### Problem
Find the line in the entries below that contains "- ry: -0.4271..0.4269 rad". Repeat it exactly, and every line after it through the line that contains "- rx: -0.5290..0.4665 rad".

(Listed records Opens)

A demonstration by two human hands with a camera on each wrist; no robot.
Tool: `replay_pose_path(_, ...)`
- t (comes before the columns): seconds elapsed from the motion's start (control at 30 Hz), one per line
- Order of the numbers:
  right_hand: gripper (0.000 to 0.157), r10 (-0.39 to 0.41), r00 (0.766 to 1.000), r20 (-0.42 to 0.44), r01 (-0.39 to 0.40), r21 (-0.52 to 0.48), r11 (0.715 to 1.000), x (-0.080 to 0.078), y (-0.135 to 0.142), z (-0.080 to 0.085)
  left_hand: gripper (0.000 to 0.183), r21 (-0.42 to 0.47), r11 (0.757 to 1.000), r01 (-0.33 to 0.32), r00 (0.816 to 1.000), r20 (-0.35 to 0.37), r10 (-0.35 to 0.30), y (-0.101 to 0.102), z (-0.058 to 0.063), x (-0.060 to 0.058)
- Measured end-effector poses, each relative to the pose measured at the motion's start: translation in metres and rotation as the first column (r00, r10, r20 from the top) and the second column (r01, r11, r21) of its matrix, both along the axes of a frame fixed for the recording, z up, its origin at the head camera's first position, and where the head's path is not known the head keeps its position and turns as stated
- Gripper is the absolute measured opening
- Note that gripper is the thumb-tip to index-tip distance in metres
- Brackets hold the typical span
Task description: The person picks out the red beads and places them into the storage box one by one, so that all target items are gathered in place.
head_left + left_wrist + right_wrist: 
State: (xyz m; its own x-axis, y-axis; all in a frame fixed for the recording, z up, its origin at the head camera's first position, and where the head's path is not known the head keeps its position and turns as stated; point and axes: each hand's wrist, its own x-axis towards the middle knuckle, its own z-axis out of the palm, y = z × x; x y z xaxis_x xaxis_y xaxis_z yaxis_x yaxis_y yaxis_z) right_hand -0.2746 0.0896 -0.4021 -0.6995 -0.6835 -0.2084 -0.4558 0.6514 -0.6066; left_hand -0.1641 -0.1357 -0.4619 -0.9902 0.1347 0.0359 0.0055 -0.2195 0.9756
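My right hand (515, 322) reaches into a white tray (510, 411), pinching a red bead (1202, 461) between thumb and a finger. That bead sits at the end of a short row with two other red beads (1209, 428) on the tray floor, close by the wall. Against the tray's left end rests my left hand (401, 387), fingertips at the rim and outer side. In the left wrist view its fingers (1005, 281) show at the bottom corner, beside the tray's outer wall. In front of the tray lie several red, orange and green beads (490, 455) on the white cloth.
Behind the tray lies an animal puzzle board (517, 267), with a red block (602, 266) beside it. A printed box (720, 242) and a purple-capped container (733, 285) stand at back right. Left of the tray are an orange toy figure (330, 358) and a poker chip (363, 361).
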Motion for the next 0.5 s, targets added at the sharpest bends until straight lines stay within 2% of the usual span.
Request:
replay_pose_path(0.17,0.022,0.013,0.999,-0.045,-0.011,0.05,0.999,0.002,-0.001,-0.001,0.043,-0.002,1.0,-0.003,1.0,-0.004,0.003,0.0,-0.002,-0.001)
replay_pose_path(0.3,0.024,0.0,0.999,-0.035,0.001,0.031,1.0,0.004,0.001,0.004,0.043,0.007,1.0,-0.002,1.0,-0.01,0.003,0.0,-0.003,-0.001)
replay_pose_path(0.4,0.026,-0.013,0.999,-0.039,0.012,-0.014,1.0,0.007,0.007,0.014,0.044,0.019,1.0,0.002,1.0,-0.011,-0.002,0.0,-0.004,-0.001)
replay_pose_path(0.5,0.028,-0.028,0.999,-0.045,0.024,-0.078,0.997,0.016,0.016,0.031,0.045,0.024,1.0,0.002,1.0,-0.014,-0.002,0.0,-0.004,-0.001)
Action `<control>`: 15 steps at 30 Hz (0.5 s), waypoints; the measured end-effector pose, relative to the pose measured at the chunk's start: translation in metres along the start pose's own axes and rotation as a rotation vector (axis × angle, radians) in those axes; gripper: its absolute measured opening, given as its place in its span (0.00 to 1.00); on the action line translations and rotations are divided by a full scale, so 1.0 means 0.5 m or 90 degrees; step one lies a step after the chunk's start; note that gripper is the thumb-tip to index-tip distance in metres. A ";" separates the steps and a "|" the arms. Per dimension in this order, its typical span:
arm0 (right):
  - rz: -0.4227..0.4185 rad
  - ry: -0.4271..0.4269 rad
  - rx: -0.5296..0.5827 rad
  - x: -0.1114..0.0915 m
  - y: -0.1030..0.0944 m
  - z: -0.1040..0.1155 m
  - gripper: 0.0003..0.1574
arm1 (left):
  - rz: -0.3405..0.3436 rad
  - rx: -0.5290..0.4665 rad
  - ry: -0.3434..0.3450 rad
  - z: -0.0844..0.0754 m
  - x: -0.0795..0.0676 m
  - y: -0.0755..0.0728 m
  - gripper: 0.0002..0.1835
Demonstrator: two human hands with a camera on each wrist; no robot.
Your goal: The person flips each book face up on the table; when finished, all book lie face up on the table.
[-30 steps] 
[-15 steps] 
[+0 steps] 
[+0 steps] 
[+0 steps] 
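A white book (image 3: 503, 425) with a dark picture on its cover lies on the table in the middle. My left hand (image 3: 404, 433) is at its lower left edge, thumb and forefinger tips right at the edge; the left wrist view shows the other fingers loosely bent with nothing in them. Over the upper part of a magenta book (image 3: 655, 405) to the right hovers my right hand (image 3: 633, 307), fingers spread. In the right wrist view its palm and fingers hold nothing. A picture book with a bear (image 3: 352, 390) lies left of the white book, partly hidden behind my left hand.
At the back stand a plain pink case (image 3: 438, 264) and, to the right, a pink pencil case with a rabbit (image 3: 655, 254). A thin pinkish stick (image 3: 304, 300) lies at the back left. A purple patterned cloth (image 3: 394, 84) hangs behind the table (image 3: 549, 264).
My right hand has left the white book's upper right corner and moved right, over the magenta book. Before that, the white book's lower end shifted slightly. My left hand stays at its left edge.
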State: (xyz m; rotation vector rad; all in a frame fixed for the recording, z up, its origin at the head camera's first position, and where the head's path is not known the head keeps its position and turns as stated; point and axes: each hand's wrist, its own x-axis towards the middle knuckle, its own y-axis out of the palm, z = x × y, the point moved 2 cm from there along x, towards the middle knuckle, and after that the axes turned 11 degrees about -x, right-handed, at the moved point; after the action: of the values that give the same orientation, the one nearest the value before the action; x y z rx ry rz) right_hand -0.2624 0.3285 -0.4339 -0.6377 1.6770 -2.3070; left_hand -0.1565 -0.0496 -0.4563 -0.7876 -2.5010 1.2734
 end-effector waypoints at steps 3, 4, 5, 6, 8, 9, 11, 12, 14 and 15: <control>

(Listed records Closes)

### Solution
  - ry: -0.4271..0.4269 rad
  - rx: -0.5296..0.5827 rad
  - x: -0.1114..0.0915 m
  - y: -0.1030..0.0944 m
  - z: -0.1040..0.1155 m
  - gripper: 0.0003..0.1574
arm1 (left):
  - rz: -0.3405..0.3436 rad
  - rx: -0.5290..0.4665 rad

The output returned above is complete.